[Stored entries]

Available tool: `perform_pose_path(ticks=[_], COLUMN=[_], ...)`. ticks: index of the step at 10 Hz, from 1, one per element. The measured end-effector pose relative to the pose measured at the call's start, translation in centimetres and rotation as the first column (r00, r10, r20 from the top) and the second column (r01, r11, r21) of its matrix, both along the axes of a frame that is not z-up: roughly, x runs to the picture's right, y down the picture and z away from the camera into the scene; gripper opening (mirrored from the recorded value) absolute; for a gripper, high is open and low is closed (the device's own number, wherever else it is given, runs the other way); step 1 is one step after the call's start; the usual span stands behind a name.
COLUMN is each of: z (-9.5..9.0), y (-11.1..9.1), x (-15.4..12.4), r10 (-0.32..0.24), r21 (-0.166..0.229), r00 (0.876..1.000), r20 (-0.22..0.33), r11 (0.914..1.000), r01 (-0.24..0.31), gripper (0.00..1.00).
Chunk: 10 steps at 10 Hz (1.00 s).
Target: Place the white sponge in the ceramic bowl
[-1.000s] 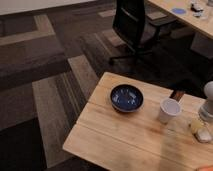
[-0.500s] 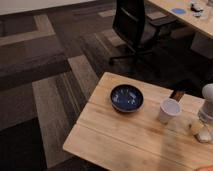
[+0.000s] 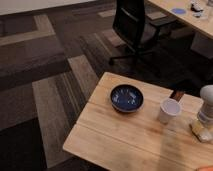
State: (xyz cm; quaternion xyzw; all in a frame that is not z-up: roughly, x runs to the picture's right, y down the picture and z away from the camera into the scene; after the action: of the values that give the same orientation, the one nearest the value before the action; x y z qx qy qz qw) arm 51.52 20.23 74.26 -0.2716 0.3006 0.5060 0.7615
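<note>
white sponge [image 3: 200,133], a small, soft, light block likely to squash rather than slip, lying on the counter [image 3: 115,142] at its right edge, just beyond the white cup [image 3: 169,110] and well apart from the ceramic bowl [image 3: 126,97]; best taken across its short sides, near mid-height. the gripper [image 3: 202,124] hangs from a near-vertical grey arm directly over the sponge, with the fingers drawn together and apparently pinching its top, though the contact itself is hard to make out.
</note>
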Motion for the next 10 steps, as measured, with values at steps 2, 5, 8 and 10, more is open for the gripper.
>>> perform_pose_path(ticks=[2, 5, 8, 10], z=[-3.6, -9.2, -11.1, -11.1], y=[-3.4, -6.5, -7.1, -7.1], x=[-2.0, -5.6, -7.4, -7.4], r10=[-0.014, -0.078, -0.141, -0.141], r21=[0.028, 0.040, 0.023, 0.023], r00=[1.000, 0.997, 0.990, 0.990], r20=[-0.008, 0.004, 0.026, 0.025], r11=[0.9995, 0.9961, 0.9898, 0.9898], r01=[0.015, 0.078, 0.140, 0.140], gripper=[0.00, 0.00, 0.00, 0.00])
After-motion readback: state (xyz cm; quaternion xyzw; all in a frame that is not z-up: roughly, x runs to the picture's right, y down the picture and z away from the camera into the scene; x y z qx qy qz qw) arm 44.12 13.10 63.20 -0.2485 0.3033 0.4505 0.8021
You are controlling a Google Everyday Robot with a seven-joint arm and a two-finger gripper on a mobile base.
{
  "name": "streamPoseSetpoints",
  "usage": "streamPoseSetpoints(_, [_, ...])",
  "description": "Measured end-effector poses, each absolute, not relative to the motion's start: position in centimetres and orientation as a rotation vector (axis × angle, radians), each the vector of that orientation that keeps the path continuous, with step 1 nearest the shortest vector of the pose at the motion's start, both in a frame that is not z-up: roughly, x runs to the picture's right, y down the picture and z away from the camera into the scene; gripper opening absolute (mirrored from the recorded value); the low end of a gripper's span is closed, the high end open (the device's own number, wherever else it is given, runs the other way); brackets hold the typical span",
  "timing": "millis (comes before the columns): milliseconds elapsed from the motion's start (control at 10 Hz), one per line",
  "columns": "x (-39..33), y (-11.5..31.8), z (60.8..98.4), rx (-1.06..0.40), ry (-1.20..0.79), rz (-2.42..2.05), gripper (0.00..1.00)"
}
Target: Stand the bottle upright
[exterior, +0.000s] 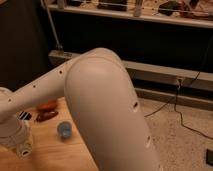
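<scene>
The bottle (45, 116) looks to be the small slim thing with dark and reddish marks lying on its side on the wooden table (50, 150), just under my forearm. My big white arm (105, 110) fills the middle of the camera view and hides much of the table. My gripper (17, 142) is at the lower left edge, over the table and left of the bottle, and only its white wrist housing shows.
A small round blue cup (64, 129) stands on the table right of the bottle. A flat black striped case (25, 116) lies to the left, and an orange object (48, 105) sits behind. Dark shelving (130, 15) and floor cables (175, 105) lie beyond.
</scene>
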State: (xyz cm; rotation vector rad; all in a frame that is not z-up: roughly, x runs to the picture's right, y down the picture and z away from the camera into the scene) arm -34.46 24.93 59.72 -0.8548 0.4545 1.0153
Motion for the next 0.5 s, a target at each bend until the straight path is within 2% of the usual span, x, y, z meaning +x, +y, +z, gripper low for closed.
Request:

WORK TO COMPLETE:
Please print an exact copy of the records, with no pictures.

RESPONSE TO THE TASK:
Available tool: `perform_pose_path(ticks=[_], COLUMN=[_], ...)`. ticks: index of the step at 10 Hz, from 1, one per element. The measured end-effector pose relative to the pose measured at the call's start, translation in centimetres and rotation as the first column (r00, r10, r20 from the top) and the second column (r01, r11, r21) of its matrix, both along the axes of a frame that is not z-up: roughly, x runs to the picture's right, y down the picture and z away from the camera into the scene; gripper opening (mirrored from the recorded value) absolute; for a gripper, high is open and low is closed (the device's own number, wherever else it is given, runs the other way); step 1 is one step after the call's start; the usual span stands behind a name.
COLUMN is each of: z (-9.5..9.0), y (-11.1..9.1), x (-15.4..12.4), r10 (-0.32..0.24), r21 (-0.166..0.229), r00 (0.876..1.000), r20 (-0.22..0.33), r11 (0.914..1.000), r01 (-0.24..0.31), gripper (0.00..1.00).
Chunk: 10 steps at 10 Hz (1.00 s).
Target: Place the white sponge in the ceramic bowl
[-1.000s] 
[-0.500s] 
[+0.000s] 
State: (xyz cm; quaternion xyzw; all in a frame that is not z-up: roughly, x runs to the picture's right, y down the picture and z away from the camera into the scene; after the action: of the values that give the same orientation, the one nearest the value before the action; x y z qx qy qz qw) arm 51.52 20.23 74.26 -0.2716 0.3006 0.5060 0.7615
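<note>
white sponge [image 3: 200,133], a small, soft, light block likely to squash rather than slip, lying on the counter [image 3: 115,142] at its right edge, just beyond the white cup [image 3: 169,110] and well apart from the ceramic bowl [image 3: 126,97]; best taken across its short sides, near mid-height. the gripper [image 3: 202,124] hangs from a near-vertical grey arm directly over the sponge, with the fingers drawn together and apparently pinching its top, though the contact itself is hard to make out.
</note>
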Motion for the next 10 steps, as measured, with values at steps 2, 5, 8 and 10, more is open for the gripper.
>>> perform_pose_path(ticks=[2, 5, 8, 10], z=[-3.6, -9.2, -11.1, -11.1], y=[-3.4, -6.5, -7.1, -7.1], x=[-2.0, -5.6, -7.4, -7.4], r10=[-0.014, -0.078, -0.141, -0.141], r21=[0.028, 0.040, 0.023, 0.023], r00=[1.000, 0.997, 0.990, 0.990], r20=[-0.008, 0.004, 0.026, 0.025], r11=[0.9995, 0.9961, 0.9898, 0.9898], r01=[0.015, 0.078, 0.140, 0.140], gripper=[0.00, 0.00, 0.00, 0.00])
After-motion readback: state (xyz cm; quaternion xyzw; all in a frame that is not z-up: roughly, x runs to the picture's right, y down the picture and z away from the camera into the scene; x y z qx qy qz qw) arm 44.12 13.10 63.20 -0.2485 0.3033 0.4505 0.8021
You are controlling a Google Everyday Robot with a seven-joint arm and a two-finger gripper on a mobile base.
{
  "name": "streamPoseSetpoints",
  "usage": "streamPoseSetpoints(_, [_, ...])",
  "description": "Measured end-effector poses, each absolute, not relative to the motion's start: position in centimetres and orientation as a rotation vector (axis × angle, radians), each the vector of that orientation that keeps the path continuous, with step 1 nearest the shortest vector of the pose at the motion's start, both in a frame that is not z-up: roughly, x runs to the picture's right, y down the picture and z away from the camera into the scene; gripper opening absolute (mirrored from the recorded value); the low end of a gripper's span is closed, the high end open (the device's own number, wherever else it is given, runs the other way); brackets hold the typical span",
  "timing": "millis (comes before the columns): milliseconds elapsed from the motion's start (control at 10 Hz), one per line",
  "columns": "x (-39..33), y (-11.5..31.8), z (60.8..98.4), rx (-1.06..0.40), ry (-1.20..0.79), rz (-2.42..2.05), gripper (0.00..1.00)"
}
Target: Stand the bottle upright
[exterior, +0.000s] 
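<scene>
The bottle (45, 116) looks to be the small slim thing with dark and reddish marks lying on its side on the wooden table (50, 150), just under my forearm. My big white arm (105, 110) fills the middle of the camera view and hides much of the table. My gripper (17, 142) is at the lower left edge, over the table and left of the bottle, and only its white wrist housing shows.
A small round blue cup (64, 129) stands on the table right of the bottle. A flat black striped case (25, 116) lies to the left, and an orange object (48, 105) sits behind. Dark shelving (130, 15) and floor cables (175, 105) lie beyond.
</scene>
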State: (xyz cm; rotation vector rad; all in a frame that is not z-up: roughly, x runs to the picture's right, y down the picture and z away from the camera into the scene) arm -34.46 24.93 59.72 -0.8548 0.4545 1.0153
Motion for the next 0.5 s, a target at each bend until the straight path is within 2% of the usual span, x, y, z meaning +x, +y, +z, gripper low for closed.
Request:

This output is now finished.